あの人は確か、私達より後で注文を取ったはずだよな?
「お客様。ご注文を取ったのはこちらのお客様が先です」
その言い分はもっともだ。先に頼んだのだから先に来る。何も変なことはない。
しかし、おばさんの言い分は違った。
「今日はレディースデーでしょうが。そのぐらいちっとは女性優先にしなさいよ。レディーファーストよ、レディーファースト!
あんたら私たちのと同じのだから寄越しなさいよ」
「何する、やめろ」
私達の飯を奪おうとするおばさん。
「お客様!」
私達のランチプレートへと伸ばしたおばさんらの手を止めたのはウェイターだった。
怪我を咥えないように強く掴んではしていないが、代わりに強い牽制を視線に込めておばさんを動けなくしていた。
やがておばさんが根負けして、静かに席へと腰を下した後でウェイターが優しい口調で言った。

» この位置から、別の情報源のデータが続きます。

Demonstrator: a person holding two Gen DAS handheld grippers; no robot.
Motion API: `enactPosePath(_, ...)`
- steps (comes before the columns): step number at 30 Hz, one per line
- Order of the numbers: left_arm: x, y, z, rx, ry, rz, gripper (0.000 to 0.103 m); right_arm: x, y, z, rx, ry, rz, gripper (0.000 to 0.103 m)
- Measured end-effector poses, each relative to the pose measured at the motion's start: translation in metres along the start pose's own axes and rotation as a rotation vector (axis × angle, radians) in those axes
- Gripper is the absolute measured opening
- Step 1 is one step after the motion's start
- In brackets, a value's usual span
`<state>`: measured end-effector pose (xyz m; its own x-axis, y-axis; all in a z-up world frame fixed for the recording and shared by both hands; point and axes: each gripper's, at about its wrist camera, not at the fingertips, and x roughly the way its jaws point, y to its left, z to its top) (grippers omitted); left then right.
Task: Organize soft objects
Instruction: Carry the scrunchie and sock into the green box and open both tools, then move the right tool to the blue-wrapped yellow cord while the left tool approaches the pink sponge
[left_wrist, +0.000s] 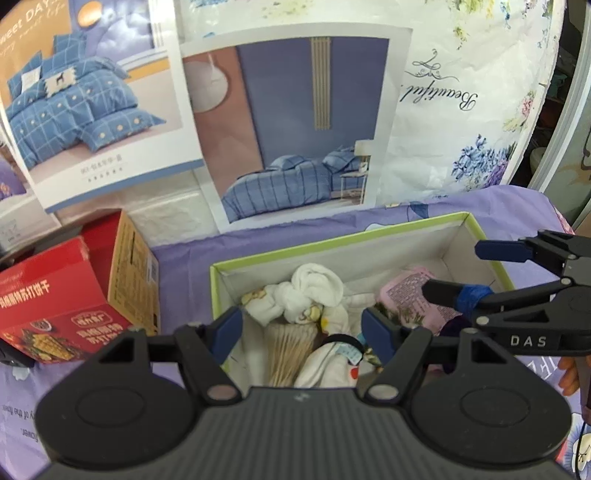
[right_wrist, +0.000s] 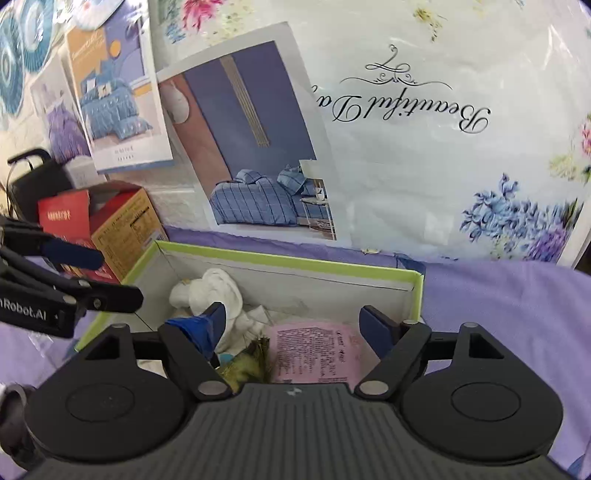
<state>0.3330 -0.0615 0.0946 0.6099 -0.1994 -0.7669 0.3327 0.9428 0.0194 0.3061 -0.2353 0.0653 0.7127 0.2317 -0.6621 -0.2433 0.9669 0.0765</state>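
Observation:
A green-rimmed cardboard box (left_wrist: 332, 242) (right_wrist: 295, 260) sits on the purple sheet and holds several soft things: rolled white socks (left_wrist: 314, 286) (right_wrist: 218, 286), a beige ribbed sock (left_wrist: 288, 350), a white cloth with a tag (left_wrist: 332, 363) and a pink packet (left_wrist: 413, 295) (right_wrist: 317, 350). My left gripper (left_wrist: 303, 330) is open and empty above the box's near left part. My right gripper (right_wrist: 295, 325) is open and empty above the pink packet; it also shows in the left wrist view (left_wrist: 454, 269) at the right.
A red biscuit carton (left_wrist: 70, 295) (right_wrist: 103, 229) stands left of the box. Bedding posters (left_wrist: 295, 129) and a floral bedding bag (right_wrist: 443, 129) form the back wall. A black case (right_wrist: 37, 184) stands at far left. Purple sheet (right_wrist: 498, 314) spreads to the right.

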Motion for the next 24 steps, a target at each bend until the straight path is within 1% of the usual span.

「レディーファーストじゃありませんよ。ここは男女平等ですから。平等に、順番にです」
「ああ、はい……」
急に大人しくなったおばさん連中を見て、「ウェイターさん、グッジョブ」と思う一方で、私達二人は別の事も考えていた。
(レディーファーストってさ、か弱い女性の為の作法だとおもっていたんだけどさ……)
(ああ、私もお前と同じこと思っている)
友人の耳打ちに相槌を打ち、小声で同じ内心を吐露した。
あれだけ強いのなら、必要ないよな。